Guest More than 1 year ago
That is just how I would categorize this book. The character elements are astonishing. Clevenger can really get inside your brain and make you think that he is writing about you personally. No I am not a contortionist. But we all are in a way just looking for happiness and trying to squeeze into our niche. No I am not a practicing forger. I don't even have good handwriting. What I enjoy most about this book is that even though I am nothing like the main character and I do not agree with what the character does, I can't help but empathize and feel close to the character, like he is a brother or a best-friend. That is good writing, and that is what I look for when I read a book. The whole book is just wonderfully thought-out. I recommend this to anybody that is looking for a great fiction novel that has a great deal of whit and humor. I have purchased this book 3 times; my own hard cover, my brother-in-law's Christmas gift, and a soft cover so that I can loan it to friends without the risk of losing my copy. I am waiting anxiously for Craig's second book. Kabol.

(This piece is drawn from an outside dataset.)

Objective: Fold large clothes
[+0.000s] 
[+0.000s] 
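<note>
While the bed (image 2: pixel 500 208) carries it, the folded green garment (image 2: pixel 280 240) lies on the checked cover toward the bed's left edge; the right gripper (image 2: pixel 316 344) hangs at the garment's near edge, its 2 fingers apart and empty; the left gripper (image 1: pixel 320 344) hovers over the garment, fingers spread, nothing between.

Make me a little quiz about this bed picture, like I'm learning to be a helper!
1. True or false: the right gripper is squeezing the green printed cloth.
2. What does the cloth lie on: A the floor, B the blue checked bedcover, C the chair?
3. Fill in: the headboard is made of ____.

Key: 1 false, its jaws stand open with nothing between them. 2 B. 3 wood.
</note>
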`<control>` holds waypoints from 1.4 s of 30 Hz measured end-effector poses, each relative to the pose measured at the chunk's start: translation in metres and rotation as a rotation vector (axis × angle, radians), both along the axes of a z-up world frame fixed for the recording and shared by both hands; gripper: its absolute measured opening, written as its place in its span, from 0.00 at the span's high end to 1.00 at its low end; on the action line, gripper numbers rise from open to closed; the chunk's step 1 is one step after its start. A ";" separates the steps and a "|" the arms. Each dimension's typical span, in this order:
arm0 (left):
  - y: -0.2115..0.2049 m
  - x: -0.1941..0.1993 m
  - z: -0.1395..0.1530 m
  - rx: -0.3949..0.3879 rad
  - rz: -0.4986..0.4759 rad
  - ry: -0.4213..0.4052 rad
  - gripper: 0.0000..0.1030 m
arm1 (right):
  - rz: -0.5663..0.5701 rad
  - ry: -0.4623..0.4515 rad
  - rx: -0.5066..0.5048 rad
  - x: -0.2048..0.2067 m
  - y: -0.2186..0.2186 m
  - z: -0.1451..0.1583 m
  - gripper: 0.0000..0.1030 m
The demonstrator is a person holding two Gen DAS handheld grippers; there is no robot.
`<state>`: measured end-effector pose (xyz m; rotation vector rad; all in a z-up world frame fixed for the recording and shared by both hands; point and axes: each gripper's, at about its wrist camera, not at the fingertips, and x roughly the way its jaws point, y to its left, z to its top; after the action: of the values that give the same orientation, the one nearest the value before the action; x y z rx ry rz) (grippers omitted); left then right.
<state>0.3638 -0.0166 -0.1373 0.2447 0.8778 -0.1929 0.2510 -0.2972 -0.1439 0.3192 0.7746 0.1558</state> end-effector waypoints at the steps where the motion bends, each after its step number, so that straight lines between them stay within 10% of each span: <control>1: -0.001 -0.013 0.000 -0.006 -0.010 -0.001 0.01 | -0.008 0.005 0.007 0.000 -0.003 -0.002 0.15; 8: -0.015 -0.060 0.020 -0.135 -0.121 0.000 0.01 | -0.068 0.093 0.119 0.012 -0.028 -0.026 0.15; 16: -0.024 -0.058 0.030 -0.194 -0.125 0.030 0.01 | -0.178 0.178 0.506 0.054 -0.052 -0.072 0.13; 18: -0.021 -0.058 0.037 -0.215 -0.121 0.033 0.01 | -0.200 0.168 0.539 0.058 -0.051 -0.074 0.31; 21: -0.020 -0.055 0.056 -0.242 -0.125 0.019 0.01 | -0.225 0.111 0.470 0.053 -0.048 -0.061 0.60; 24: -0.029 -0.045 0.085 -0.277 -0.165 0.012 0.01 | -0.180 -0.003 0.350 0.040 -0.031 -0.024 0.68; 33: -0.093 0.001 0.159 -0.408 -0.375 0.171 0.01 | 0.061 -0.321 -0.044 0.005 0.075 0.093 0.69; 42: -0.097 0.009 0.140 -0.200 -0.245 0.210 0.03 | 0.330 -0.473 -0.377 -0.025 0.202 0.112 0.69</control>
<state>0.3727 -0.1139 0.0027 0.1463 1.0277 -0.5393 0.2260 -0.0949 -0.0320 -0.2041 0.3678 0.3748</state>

Guest More than 1 year ago
Crawling through the labyrinth of mediocre writing in search of something new can often lead to rather unpalatable places. I was in danger of becoming that which I despise: an unadventurous reader safely nestled between the covers with familiar and trusted authors. Craig's book has restored my faith in contemporary writing. I don't know how adequate the comparison is but I found something of Garcia Marquez within this book. Craft. Don't get me wrong, the style and content bear no resemblance. However, there is something of the extraordinary seeming entirely plausible, which appealed to me. The development of the characters is brilliant and the plot compelling enough to read the book in one sitting, provided you don't have to be up early for work the next day. Read this book, if for no other reason than to encourage publishing houses to be a little more daring. Bring on the next one!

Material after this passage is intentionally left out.